• SCHEGGE DI VANGELO

Gesù e il popolo

Gesù camminava davanti a tutti salendo verso Gerusalemme. Quando fu vicino a Bètfage e a Betània, presso il monte detto degli Ulivi, inviò due discepoli dicendo: «Andate nel villaggio di fronte; entrando, troverete un puledro legato, sul quale non è mai salito nessuno. Slegatelo e conducetelo qui. E se qualcuno vi domanda: “Perché lo slegate?”, risponderete così: “Il Signore ne ha bisogno”». Gli inviati andarono e trovarono come aveva loro detto. Mentre slegavano il puledro, i proprietari dissero loro: «Perché slegate il puledro?»… Vangelo di Luca 19,28-40

Gesù camminava davanti a tutti salendo verso Gerusalemme.
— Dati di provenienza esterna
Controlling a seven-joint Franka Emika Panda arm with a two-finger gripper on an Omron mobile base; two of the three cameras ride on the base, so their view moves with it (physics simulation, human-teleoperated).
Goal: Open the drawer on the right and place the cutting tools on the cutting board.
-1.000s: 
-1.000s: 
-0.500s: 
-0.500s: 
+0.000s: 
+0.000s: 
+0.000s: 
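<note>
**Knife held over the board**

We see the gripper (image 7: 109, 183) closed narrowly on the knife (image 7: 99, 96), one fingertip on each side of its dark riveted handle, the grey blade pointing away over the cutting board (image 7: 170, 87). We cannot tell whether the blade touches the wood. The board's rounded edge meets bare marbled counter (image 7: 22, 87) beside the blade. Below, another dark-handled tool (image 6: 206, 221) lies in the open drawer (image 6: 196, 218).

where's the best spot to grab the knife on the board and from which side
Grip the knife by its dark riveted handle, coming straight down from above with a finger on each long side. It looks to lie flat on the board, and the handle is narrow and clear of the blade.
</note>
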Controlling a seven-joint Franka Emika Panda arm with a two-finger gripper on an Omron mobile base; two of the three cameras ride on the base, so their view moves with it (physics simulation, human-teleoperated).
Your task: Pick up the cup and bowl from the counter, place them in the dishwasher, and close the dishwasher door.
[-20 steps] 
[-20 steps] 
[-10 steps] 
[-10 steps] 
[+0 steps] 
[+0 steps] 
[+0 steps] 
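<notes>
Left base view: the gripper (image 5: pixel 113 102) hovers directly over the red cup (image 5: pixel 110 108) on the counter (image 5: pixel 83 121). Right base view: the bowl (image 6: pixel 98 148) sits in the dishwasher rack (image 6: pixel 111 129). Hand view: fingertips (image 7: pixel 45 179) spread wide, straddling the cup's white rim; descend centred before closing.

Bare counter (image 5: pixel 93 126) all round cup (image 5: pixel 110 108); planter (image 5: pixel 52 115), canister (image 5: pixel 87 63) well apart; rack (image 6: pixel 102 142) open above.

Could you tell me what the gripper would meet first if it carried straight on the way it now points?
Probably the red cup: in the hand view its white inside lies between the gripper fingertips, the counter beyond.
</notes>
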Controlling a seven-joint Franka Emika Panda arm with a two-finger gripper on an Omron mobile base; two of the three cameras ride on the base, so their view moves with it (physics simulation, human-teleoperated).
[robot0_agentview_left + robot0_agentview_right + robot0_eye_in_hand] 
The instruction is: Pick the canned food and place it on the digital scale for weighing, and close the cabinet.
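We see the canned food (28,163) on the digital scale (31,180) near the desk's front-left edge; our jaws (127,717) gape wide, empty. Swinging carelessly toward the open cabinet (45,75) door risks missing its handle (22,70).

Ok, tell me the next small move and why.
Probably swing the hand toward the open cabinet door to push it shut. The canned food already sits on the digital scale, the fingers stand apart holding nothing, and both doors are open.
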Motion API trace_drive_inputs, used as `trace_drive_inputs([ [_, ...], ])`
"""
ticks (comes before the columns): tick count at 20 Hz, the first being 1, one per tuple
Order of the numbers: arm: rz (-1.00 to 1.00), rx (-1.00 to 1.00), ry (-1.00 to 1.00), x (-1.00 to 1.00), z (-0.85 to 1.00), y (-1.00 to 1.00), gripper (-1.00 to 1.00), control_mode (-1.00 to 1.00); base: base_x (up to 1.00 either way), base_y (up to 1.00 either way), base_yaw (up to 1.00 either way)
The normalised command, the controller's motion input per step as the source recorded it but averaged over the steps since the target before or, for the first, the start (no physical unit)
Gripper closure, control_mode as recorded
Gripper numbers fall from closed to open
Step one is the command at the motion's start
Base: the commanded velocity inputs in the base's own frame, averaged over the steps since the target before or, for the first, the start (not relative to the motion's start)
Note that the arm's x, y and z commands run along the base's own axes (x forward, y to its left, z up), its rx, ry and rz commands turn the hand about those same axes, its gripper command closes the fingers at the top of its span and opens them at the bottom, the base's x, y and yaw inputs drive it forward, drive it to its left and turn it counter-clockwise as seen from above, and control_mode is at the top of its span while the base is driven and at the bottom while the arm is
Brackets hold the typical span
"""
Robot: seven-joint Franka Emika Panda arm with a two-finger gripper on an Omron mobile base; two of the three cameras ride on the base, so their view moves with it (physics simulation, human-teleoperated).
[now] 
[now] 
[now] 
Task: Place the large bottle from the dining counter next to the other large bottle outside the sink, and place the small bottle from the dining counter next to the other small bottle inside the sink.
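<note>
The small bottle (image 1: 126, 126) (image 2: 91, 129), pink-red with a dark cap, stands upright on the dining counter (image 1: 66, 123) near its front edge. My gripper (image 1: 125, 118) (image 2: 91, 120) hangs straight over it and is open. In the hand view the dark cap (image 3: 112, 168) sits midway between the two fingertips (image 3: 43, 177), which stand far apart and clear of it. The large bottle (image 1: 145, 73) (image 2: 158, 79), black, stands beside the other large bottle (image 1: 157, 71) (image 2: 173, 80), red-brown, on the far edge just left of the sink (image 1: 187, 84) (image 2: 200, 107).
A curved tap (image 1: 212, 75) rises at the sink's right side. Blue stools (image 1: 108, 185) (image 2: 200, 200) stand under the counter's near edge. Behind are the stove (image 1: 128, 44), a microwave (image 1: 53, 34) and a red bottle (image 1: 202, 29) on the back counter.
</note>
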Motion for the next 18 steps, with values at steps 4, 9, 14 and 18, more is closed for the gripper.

Quando fu vicino a Bètfage e a Betània, presso il monte detto degli Ulivi, inviò due discepoli dicendo: «Andate nel villaggio di fronte; entrando, troverete un puledro legato, sul quale non è mai salito nessuno. Slegatelo e conducetelo qui. E se qualcuno vi domanda: “Perché lo slegate?”, risponderete così: “Il Signore ne ha bisogno”». Gli inviati andarono e trovarono come aveva loro detto. Mentre slegavano il puledro, i proprietari dissero loro: «Perché slegate il puledro?». Essi risposero: «Il Signore ne ha bisogno». Lo condussero allora da Gesù; e gettati i loro mantelli sul puledro, vi fecero salire Gesù. Mentre egli avanzava, stendevano i loro mantelli sulla strada. Era ormai vicino alla discesa del monte degli Ulivi, quando tutta la folla dei discepoli, pieni di gioia, cominciò a lodare Dio a gran voce per tutti i prodigi che avevano veduto, dicendo: «Benedetto colui che viene, il re, nel nome del Signore. Pace in cielo e gloria nel più alto dei cieli!». Alcuni farisei tra la folla gli dissero: «Maestro, rimprovera i tuoi discepoli». Ma egli rispose: «Io vi dico che, se questi taceranno, grideranno le pietre». Vangelo di Luca 19,28-40

Gesù entra in Gerusalemme. L’abbraccio festoso della sua città è preludio a una reciproca consegna. Il popolo si consegna a Gesù e lo acclama; Gesù si consegna al popolo e ne accetta l’entusiasmo. Gesù e il popolo si appartengono reciprocamente: l’uno vive in funzione dell’altro. Sia che il popolo lo acclami, sia che lo condanni, Gesù vive – e muore – per  la sua salvezza. È una posizione di totale gratuità, di piena misericordia, che non attende alcuna corrispondenza e non pretende alcun riscontro. La strada che Gesù percorre entra nelle nostre città e arriva al cuore degli uomini. Trova riverbero nella misericordia annunciata da Papa Francesco, ci attira e ci muove a conversione. In questa Settimana Santa lo sguardo e il cuore sono tesi al Signore Gesù che percorre i giorni della passione. Dentro le circostanze della vita, nella fatica e nella speranza, nel dolore e nella gioia, aiutiamoci a seguire Gesù passo dopo passo fino a sacrificare qualcosa di noi per gli altri e in primo luogo per i nostri amici, (non tutto: non ne siamo capaci!) così da partecipare alla Sua croce. Senza croce non si è veri cristiani, ha detto papa Francesco. Possiamo, come il buon ladrone, fino all'ultimo sperare di essere presi e amati da Gesù.